Is real life interesting?

Every incident
of this story
is taken from
real life.

Nem lei (História), nem segredo (história) (p. 91) - o esforço com que Cristina tenta trazer à tona dos dias um "acontecimento", envolvendo-se com o professor de desenho, desconfiando de Gui, procurando algo de malsão nas suas leituras, através da pista de um livro de Faurisson (um negacionista do holocausto), aceitando o convívio com um divertido grupo de marginais que se reúnem numa espécie de catacumbas e atravessando tudo isto com uma inocência paradoxal, que dança como o sorriso do gato de Lewis Carrol entre a leveza e o humor de uma prosa elegantíssima - afinal todo esse esforço se condensa numa pequena epifania, antes da partida para viver em Lisboa, ao sabor de Beckett:

É preciso ter uma vida. Não é preciso ter uma história. (p. 151)

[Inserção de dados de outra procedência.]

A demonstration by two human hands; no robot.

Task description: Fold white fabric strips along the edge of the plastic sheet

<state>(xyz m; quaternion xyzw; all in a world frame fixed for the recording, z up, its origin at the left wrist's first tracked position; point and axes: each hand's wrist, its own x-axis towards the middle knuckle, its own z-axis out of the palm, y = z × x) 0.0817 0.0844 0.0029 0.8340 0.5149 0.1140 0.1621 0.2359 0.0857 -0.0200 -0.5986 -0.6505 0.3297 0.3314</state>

Será o Leão de Belfort, este animal encurralado e em fúria que olha na direcção da Estátua da Liberdade em Nova Iorque (com quem tem em comum o mesmo escultor, Bartholdi) o símbolo de uma resistência dupla que é raro nomear?

O Leão de Belfort simboliza a resistência heróica do Coronel Denfert-Rocherau e da população de Belfort durante 103 dias e com quinze mil soldados, na guerra prussiana de 1870, contra quarenta mil soldados alemães. A desproporção de forças era enorme. Cristina escreve, no seu diário: «Rue Ernest Cresson. Alimentação geral. As cores vivas das latas das bebidas, alinhadas como um exército. Tomates, cenouras, couves-de-Bruxelas, chalotas. Alguns passos mais adiante: cabeleireiro para damas e cavalheiros. Frascos de loção, boiões de gel, aerossóis de laca. Uma loja de revenda de artigos em segunda mão. Demasiado fácil. O respigador ambulatório de factos e objectos não ousaria pedir tamanha diversidade. Uma iogurteira, uma batedeira, um ferro de engomar, CDs de Nicolas Peyrac e Serge Lama, blusas de senhora, caixinhas para medicamentos de inspiração japonesa, camafeus, brincos, argolas de guardanapo, livros de bolso, números antigos da revista Esprit. (...) Se um cataclismo engolisse Paris de um dia para o outro, e se, por um fenómeno extravagante, apenas os objectos deixados nas lojas se salvassem para as gerações futuras, como será que os vindouros reconstruiriam as histórias pequenas e grandes dos habitantes da cidade? (...) Esses cronistas do passado teriam diante de si uma das tarefas mais ingratas. As vidas que eles tentariam reconstituir, com base na cornucópia de achados arqueológicos à sua disposição, seriam forçosamente pletóricas, ricas, absurdamente cheias de variedade. Vidas impossíveis, saturadas de acções capazes de ligar numa cadeia longuíssima uma tão grande diversidade de objectos, como numa litania.» (pp.59-60) 

Há nesta prosa, como numa linhagem de cinema que inclui Ozu e Tarkovski, esta tentativa pungente de fixar a vida na sua grandeza trivial, prosaica, ínfima e íntima, tão imperceptível, como, em Ozu, o gesto inconsciente com que um actor ou actriz se coça, durante fracções de segundo, num joelho ou num cotovelo. Assim resistem as personagens de um romance de Proust nos sonhos de quem as ama como animais peculiares e íntimos, únicos (de preferência gatos ariscos e rebeldes que luzem com luz própria e que não vão a lado nenhum), e assim parece que resistimos nós em busca de nos tornarmos personagens na difusa e indistinta (indiscernível) fronteira entre a arte e a vida.